After several months, Penny started opening up more and talking about her mom. Open conversations about faith and the family’s beliefs about what happens after death, Michelle said, have been beneficial in helping Penny heal.

The grandchildren have been a form of healing for Michelle and her husband. Watching Penny grow older, wiser and stronger reminds them of their daughter.

“She tells stories and says things, and it’s like, ‘Wow,’” Michelle said. “That had to come from Lexi through God.”

Through all of the good moments, the family still struggles with the challenge of raising Lexi’s children without her. Alongside Logan, they do their best to follow the guidelines she laid out in the short years of motherhood she had, to parent them in the way she would have wanted.

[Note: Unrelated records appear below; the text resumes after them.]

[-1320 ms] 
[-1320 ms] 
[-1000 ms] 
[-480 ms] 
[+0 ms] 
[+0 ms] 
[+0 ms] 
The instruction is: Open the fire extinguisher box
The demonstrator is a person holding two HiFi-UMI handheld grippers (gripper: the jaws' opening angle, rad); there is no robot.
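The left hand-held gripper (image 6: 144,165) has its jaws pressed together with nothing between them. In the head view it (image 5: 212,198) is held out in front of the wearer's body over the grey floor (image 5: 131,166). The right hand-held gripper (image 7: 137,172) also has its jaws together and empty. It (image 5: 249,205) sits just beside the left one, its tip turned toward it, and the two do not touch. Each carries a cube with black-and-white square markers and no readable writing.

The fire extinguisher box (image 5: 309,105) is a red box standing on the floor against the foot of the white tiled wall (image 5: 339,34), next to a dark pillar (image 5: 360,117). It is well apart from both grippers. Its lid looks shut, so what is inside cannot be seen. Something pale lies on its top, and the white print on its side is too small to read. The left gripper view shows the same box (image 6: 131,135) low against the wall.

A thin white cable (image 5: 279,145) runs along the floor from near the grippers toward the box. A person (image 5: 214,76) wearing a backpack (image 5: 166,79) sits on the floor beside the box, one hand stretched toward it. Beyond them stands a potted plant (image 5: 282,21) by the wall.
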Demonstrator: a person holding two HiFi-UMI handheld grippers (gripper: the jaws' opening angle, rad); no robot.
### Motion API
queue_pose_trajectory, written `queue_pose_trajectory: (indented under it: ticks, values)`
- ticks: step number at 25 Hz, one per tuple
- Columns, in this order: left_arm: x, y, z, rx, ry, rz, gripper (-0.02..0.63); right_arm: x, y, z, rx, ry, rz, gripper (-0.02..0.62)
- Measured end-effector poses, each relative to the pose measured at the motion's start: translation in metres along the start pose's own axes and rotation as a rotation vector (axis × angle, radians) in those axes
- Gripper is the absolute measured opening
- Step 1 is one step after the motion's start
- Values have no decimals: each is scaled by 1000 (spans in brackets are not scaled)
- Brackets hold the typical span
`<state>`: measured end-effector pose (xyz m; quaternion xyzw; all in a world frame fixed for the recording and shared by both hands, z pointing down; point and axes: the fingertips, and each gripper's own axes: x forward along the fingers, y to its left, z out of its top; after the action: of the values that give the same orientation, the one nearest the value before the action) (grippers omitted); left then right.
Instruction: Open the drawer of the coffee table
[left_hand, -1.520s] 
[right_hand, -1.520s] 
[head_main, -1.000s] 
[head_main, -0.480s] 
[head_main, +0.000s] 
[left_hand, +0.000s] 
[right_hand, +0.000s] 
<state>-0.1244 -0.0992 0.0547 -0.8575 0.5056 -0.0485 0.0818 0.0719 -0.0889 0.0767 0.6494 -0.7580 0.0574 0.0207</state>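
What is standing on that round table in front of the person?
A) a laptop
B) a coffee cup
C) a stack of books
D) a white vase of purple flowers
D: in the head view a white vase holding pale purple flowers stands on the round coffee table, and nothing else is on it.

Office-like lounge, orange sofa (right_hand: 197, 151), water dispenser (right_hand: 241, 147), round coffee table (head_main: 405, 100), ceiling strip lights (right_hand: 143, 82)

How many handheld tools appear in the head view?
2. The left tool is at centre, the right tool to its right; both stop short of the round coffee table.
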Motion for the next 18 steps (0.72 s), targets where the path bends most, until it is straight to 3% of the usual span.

“We all worry that we’re going to forget something," Tori said, "or not carry on her legacy with her kids."

Oddly, six months before she died, Lexi told her family how to handle her death. She told her husband they needed to prepare for what would happen in case something went wrong. She was an organ donor, a testament to her giving spirit, her father said. She laid out instructions for how she wanted her remains to be cared for, even told her family that she wanted them to focus on her son more than anything else. 

“I feel like God was telling her and preparing her, and preparing her family for this to happen,” Tori said. “She was like, “I want this baby to be loved as much as Penny is. And if something happens, it’s not his fault.’”

Months after Lexi’s death, the family took a trip to Florida. Lexi loved the beach, and it was a special place for family vacations while she and her sisters were growing up.

The family spread her ashes in the ocean, but kept some for keepsakes: For her mom, it's a necklace to wear near her heart.

There’s been a lot of healing in these last few years, but it still hurts. Recently, Michelle recalled the painful, heart-stabbing moment she realized her daughter would always be 28 years old, that her sisters, and even her children, would someday grow older than her. 

“She’s 28, and that will never change. That was hard,” she said. “It’s conflicting emotions. There’s joy from Pruitt and Penny within the sorrow.”